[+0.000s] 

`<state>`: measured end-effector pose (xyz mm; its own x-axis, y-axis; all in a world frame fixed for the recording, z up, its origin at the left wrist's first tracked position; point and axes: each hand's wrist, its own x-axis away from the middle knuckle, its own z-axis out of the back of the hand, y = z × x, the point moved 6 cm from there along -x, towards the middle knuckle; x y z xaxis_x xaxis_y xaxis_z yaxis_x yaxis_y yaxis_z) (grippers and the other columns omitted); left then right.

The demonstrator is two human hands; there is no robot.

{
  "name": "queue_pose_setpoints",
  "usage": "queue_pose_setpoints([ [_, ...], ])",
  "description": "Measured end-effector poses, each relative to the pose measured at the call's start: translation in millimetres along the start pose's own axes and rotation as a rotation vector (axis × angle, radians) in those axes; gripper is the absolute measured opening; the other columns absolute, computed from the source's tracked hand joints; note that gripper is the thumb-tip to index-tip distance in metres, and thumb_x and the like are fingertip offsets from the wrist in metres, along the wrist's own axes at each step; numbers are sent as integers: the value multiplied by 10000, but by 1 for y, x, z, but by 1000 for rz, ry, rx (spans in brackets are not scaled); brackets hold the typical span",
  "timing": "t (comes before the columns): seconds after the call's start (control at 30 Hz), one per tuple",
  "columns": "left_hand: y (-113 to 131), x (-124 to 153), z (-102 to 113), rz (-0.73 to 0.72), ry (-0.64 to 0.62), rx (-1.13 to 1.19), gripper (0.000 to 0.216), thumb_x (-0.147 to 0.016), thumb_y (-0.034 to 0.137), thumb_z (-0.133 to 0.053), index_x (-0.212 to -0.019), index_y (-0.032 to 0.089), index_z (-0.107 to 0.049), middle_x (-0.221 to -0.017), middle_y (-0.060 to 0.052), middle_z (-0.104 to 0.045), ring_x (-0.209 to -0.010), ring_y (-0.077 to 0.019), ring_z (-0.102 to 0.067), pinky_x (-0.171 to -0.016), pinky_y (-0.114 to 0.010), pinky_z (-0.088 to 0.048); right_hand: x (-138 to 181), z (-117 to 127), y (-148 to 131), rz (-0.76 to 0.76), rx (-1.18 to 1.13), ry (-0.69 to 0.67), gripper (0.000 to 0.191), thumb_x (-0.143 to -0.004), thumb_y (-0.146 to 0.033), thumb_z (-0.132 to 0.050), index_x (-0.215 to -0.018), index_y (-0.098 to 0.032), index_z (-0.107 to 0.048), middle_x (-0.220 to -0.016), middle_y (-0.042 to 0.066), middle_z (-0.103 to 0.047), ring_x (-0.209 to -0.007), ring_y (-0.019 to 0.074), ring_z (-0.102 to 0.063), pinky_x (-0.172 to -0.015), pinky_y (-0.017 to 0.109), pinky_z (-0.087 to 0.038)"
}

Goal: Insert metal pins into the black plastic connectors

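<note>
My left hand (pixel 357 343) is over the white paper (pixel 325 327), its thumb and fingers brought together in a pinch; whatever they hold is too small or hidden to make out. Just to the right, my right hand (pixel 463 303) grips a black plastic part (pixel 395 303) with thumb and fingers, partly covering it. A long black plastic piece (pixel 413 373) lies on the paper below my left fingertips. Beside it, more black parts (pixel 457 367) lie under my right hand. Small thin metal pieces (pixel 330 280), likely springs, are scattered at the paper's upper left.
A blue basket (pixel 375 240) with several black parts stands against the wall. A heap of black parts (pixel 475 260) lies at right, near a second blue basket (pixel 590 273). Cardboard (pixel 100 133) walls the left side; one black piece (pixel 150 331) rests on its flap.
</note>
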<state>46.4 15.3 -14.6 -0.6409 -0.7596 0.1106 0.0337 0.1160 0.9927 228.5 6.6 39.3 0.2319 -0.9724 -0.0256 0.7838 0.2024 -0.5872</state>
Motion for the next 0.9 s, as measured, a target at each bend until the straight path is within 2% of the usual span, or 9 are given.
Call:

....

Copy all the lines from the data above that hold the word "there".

`<state>`: measured end-effector pose (xyz mm; its own x-axis, y-axis; all in a world frame fixed for the recording, z up, its origin at the left wrist's first tracked position; point and axes: each hand's wrist, its own x-axis away from the middle knuckle, its own z-axis out of the back of the hand, y = z × x, the point moved 6 cm from there along -x, towards the middle knuckle; x y z xaxis_x xaxis_y xaxis_z yaxis_x yaxis_y yaxis_z) (grippers and the other columns omitted); left then right.
The demonstrator is two human hands; there is no robot.

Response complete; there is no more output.